Me permito pensar que el azar de nacer un 6 de enero, Día de la Epifanía, marca la trayectoria del pintor. Epifanía es la manifestación de una divinidad, pero también de la naturaleza de las cosas. Es un momento en el que la gracia se hace presente y así adivinamos la realidad profunda, el alma de todo lo que nos rodea y que observamos. Pero es a la vez una formalización de ese momento. Epifanía no como revelación repentina, instante que deslumbra, sino evolución del artista que le da forma, una palpitación que se ralentiza.

Un ejemplo. En 'La cena', Antonio López pinta a su mujer Mari y a su hija María sentadas en la mesa, a punto de cenar. Es uno de esos instantes de lucidez, suspendidos en una ceremonia casera y a la vez ritual. El momento. El pintor trabajó en él durante 10 años y técnicamente aún no está terminado. Durante semanas, meses, mujer e hija se sentaron en la mesa, con el mismo menaje, con la comida intacta, para que López pudiera reflejar, con su mirada, con su precisión, esa inicial epifanía.

"Una obra no se acaba nunca –dice–, sino que llega al límite de sus posibilidades". Y entonces se pregunta qué significa "acabar" y contesta: "No lo sabe nadie. Quizás cuando hay una sustancia lo suficientemente densa". Muchas de sus obras están así, en vilo, como en un limbo, a la espera de encontrar una respuesta que es formal y moral a la vez. Como en sus conocidos cuadros de Madrid. En 2010 decidió instalarse en la Puerta del Sol para pintar un panorama de la plaza. Abandonó la aventura porque se convirtió en un fenómeno mediático.
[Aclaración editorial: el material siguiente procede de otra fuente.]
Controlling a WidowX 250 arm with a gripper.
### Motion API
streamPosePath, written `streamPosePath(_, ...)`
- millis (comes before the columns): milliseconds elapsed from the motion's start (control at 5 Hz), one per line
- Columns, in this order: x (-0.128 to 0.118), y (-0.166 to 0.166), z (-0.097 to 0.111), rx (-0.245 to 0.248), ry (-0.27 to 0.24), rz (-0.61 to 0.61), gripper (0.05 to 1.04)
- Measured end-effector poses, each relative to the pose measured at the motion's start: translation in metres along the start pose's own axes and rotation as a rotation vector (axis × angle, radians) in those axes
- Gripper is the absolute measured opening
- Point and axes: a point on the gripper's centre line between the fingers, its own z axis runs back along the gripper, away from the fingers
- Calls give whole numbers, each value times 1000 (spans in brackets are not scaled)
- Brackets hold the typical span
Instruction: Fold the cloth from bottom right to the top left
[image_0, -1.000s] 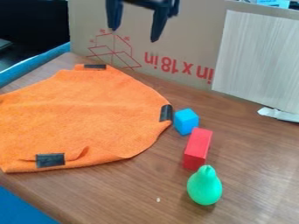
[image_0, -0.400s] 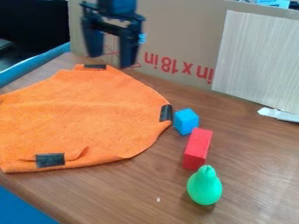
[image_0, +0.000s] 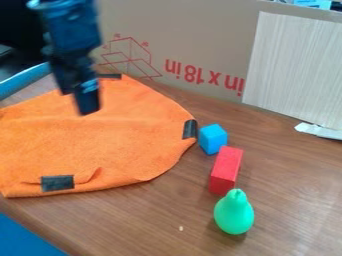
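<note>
Operator: State the position and count of the task item.
Technician: Quantity, one: an orange cloth (image_0: 113, 135). It lies spread over the left part of the worktop (image_0: 287, 200), with a raised crease near its lower left edge.

Operator: Count the markers on the cloth.
Technician: Three dark patches are visible — one at the top edge (image_0: 110, 76), one at the right edge (image_0: 190, 129), one near the lower left edge (image_0: 57, 183).

Operator: Report the gripper.
Technician: Quantity, one: a black gripper (image_0: 81, 102). It hangs in front of the upper left part of the cloth, as seen by the camera. Whether it is open or closed cannot be told; its outline is blurred.

Operator: List the adjacent objects.
Technician: Three. One blue cube (image_0: 213, 139) sits just beside the right edge of the cloth. One red block (image_0: 226, 170) lies near the cube, toward the camera. One green pear-shaped object (image_0: 234, 212) stands at the near end of the block; contact between these two cannot be confirmed.

Operator: Describe the rear boundary.
Technician: Two panels, both upright: one brown cardboard panel (image_0: 200, 35) with red print, and one pale wood-grain panel (image_0: 294, 65) at the right. One white scrap (image_0: 319, 131) lies by the foot of the pale panel.
</note>
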Motion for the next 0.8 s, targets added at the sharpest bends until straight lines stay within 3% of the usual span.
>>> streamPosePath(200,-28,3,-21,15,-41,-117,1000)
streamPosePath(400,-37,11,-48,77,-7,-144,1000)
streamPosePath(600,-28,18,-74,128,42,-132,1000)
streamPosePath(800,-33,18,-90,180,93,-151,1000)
Once años después regresó. Con la misma camisa de rayas azules, un gorro rojo, pantalón corto y unos zuecos con calcetines. Y el cuadro a medias. Estuvo un mes. Cada día, marcaba con yeso el lugar exacto en el que al día siguiente tenía que poner los pies para obtener la misma perspectiva. Una amiga mía le vio pintar. "No se puede explicar, él se evadía de todo, era como si rezara". El cuadro, como tantos otros, está todavía en proceso: "Mis cuadros son una experiencia personal, no un documento".